Remembrance
While Meg sat in a corner and nursed the children, John announced that Gilbert was to marry John’s ten-year-old daughter and after a moment this news was greeted with great grumbling. Gilbert was not liked by anyone, but because of his connection to the court he was tolerated. But now that most of the people were drunk they had fewer inhibitions in showing their disgust at this man’s lechery of this innocent child.
Gilbert had to control his anger at John’s stupidity for making such an announcement. He would have liked to marry the girl in private and taken her away for his own amusement with no one knowing it.
“Have no fear,” Gilbert said loudly, trying to make a jest. “I will not take her to bed until her womanhood is upon her.”
“And may God rest her soul,” a woman muttered and too many people laughed.
John cared for nothing or no one but the boy who was nursing so eagerly. He would never let the boy out of his sight. Never let anyone or anything harm him. He would give him the best of everything. He would give him all.
16
Only Alida’s maid, Penella, knew the extent of how affected her mistress had been by the last few days. Because of John’s deal with Gilbert she knew there would be no more chances for her to give her husband a son. Her husband would never again visit her bed, and besides, it had taken her months to conceive this child. Her time of childbearing was at an end.

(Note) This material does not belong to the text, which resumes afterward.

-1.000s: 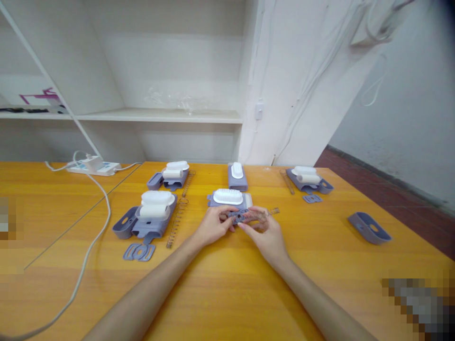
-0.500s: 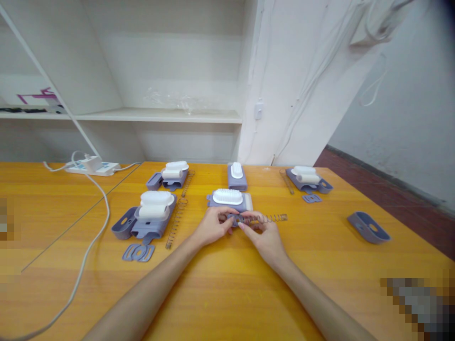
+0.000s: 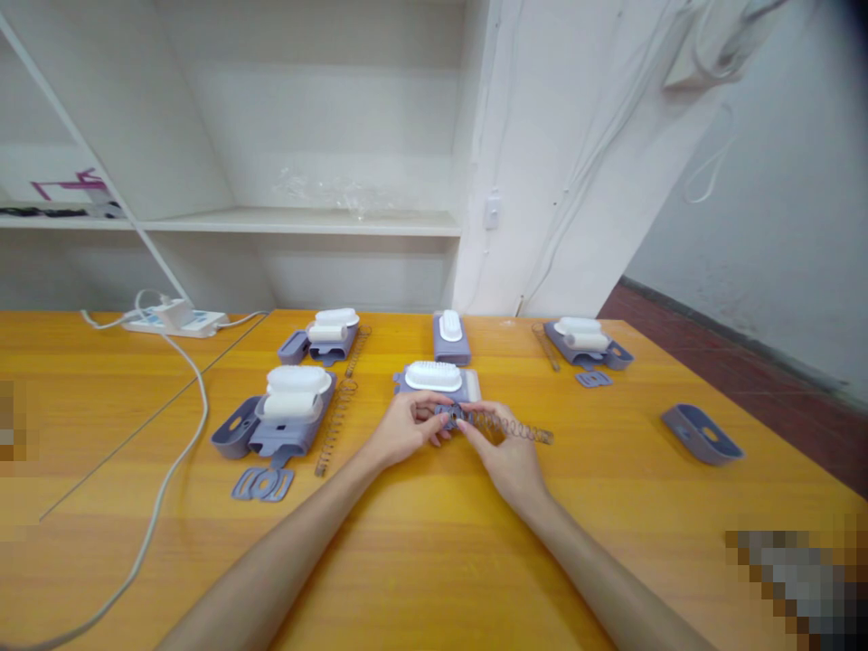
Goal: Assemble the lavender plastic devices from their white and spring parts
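In the head view, my left hand (image 3: 400,432) pinches a small grey-purple slotted plate (image 3: 448,415) between thumb and fingers. My right hand (image 3: 514,466) is closed at the plate's right side, round one end of a coil spring (image 3: 525,429). The spring's free end sticks out to the right, past my knuckles. Whether spring and plate are hooked together is too small to tell. Right behind my fingers lies a grey-purple case (image 3: 405,387) with a white bristled brush head (image 3: 434,375) on top.
On the left are two part sets with cases, white rolls (image 3: 291,406), end caps (image 3: 235,428) and springs (image 3: 335,429). Another set (image 3: 583,339) sits back right, a loose cap (image 3: 703,434) nearer. A second brush-topped case (image 3: 451,344) stands behind. A white cable (image 3: 177,461) crosses the left.
The plate has turned so that more of its face shows. The spring's free end has tipped slightly downward. Both hands stay in nearly the same place.
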The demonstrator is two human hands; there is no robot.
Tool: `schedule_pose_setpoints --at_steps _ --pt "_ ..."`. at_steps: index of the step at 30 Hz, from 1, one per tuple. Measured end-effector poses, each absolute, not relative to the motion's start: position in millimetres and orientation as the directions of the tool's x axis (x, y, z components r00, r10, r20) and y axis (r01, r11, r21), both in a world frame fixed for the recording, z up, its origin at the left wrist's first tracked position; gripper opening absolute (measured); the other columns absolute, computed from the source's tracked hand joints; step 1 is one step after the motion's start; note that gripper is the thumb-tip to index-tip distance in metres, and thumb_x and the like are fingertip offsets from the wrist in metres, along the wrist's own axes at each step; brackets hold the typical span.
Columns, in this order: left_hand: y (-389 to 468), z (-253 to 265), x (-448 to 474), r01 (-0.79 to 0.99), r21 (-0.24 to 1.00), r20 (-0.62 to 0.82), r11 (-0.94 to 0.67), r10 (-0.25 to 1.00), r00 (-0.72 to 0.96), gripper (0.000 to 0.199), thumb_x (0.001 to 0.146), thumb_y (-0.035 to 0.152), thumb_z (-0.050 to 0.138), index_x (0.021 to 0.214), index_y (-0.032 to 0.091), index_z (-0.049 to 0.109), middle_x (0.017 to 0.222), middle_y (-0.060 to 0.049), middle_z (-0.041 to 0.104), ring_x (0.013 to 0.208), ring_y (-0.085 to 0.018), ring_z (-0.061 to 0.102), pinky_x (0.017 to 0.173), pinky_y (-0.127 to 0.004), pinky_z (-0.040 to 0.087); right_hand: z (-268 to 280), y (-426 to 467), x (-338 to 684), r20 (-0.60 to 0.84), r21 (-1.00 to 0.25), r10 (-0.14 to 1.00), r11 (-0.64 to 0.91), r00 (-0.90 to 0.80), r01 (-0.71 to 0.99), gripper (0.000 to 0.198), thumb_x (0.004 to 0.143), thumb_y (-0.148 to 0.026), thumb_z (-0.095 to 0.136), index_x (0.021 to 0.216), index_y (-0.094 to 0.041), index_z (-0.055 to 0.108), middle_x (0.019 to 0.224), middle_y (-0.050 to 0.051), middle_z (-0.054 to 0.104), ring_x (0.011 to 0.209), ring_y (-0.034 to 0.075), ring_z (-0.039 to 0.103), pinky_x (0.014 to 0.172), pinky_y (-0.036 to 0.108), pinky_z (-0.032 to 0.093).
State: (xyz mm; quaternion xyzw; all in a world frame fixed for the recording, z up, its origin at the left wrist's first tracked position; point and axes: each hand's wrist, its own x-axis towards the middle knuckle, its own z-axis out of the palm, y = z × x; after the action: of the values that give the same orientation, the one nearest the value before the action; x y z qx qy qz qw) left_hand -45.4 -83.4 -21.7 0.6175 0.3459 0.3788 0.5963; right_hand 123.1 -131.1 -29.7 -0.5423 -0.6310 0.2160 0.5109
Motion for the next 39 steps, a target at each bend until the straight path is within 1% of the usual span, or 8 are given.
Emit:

On the day John Hadley claimed that black-haired boy as his son, his wife gave up hope.
For nineteen years Alida had somehow sustained hope. She had believed that if she gave her husband what he wanted, someday he would turn to her in love. She knew now that it would not be. Just as he had given away Peniman Manor, he would not hesitate to take away anything that had meaning to her.
“All I have now are my children,” she whispered as she stood before the arrow slit window of the old stone keep. “My children. Not the child of another man and his…” She could not think how to describe the child-woman who had held her hand during the birth and said such strange things to her.
“My child shall be your child;
Your child shall be mine.
They will be one spirit in two bodies.
They will live together; they will die together.”
That’s what the girl had said. The words were emblazoned on her brain.
“Come to bed, my lady,” Penella said softly, her hands on her mistress’s shoulders, trying to make her rest. She had never seen her like this and she was frightened. Alida had always been a beautiful woman, and age and years of childbearing had only barely dimmed her beauty, but the events of this week had changed her overnight into what Penella saw now.
Alida’s hair straggled about her face, each day showing more gray. It had been two days since the birth of the children and with each passing hour Alida looked worse. She refused to eat. She slept only after she’d paced the floor for many hours, then she fell into a fretful sleep in which she talked nonsense. Penella had shooed everyone else out of the room and was now taking care of her mistress alone. She did not want anyone else to see her like this.
It was on the night of the third day that Alida’s sleeping rambles made sense to Penella. At first she did not believe what she was hearing. There was something about, “They will die together,” then over and over again, “They must die together. They must die together.”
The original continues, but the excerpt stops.